▶ **What you need to do**
In the data below, find each line carrying the string "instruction" and copy it out.
____________
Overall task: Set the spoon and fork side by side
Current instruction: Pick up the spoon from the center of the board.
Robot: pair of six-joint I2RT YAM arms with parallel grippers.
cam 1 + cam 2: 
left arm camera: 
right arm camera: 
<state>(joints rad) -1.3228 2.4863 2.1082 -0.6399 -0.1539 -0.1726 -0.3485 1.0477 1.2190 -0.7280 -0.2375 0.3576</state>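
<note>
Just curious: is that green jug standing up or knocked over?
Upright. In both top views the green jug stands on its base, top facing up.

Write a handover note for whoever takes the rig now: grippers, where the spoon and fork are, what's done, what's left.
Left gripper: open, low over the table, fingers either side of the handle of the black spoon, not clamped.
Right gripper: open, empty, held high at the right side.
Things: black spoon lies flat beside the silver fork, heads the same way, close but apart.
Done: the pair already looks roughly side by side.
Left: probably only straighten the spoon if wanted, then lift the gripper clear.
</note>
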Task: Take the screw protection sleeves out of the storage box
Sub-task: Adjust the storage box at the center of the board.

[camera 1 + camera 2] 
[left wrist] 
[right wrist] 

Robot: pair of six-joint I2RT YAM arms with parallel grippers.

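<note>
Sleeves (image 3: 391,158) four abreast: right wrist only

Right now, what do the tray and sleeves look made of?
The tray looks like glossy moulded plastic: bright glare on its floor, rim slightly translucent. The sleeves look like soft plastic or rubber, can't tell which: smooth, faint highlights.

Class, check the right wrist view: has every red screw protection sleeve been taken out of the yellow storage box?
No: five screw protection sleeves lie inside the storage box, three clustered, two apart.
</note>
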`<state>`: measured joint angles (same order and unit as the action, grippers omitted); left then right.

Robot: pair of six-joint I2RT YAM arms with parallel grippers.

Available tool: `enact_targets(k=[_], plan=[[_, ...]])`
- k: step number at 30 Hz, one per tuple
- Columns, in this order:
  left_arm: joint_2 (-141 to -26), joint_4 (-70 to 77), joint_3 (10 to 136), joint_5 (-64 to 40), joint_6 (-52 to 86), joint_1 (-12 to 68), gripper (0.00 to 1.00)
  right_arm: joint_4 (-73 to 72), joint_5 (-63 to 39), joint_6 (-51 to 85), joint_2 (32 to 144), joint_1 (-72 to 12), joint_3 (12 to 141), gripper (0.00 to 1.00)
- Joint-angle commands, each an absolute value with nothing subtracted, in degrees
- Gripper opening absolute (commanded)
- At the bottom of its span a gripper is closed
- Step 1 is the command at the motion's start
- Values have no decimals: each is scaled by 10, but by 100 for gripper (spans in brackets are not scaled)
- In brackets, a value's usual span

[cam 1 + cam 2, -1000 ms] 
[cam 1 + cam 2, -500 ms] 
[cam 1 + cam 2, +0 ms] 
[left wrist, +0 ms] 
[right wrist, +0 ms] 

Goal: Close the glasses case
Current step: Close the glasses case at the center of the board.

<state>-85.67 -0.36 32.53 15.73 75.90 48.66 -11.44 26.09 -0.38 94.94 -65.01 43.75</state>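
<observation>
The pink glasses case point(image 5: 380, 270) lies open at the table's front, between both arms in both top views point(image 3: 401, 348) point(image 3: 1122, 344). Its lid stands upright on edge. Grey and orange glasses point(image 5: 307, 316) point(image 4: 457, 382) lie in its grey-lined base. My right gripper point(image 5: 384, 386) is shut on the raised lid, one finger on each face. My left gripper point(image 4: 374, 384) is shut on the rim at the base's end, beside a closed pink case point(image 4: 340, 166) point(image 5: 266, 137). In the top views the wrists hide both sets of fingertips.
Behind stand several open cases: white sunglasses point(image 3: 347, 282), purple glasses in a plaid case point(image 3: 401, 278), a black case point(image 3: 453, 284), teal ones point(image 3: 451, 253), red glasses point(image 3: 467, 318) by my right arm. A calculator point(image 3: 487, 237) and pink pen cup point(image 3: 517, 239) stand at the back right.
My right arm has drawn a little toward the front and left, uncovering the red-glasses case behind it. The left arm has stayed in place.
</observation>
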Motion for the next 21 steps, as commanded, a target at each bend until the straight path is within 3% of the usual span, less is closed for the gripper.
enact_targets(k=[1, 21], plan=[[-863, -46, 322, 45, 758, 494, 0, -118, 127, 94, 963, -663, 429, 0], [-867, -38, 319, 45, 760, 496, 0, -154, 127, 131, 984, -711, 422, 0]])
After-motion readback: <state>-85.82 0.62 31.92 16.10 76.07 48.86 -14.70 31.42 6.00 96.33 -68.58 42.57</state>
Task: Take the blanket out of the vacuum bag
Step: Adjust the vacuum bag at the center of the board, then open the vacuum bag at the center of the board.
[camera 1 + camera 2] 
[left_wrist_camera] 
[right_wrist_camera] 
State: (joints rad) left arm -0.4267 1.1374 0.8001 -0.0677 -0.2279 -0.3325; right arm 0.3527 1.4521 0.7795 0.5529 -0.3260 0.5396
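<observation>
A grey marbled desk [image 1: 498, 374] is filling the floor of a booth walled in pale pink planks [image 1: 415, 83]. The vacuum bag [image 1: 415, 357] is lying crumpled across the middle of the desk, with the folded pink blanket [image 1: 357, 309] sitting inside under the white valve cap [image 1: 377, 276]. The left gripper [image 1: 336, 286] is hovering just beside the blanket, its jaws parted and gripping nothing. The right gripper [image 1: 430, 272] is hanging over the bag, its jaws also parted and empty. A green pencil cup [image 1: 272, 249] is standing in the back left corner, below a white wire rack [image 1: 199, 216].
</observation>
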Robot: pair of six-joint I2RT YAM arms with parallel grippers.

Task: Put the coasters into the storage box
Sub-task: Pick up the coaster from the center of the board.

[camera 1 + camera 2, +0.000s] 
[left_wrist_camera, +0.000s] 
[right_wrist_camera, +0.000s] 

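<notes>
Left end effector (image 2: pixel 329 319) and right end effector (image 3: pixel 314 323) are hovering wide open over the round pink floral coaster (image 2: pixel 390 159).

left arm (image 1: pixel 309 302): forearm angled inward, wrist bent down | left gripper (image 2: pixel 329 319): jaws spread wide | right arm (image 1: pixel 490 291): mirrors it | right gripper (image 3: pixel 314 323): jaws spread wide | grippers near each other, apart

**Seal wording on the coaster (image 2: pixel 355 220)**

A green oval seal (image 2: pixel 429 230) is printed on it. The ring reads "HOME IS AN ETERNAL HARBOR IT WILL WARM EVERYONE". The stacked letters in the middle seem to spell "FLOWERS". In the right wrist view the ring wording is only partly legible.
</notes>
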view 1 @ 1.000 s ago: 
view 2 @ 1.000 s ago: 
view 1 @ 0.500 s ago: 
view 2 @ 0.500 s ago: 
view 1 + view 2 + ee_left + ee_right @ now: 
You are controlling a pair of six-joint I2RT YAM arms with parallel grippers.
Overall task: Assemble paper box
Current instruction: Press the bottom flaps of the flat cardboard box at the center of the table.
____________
▶ **Answer to this problem**
Current instruction: Pick up the spoon from the center of the board.
Current instruction: Press the bottom flaps of the flat cardboard box at the center of the table.

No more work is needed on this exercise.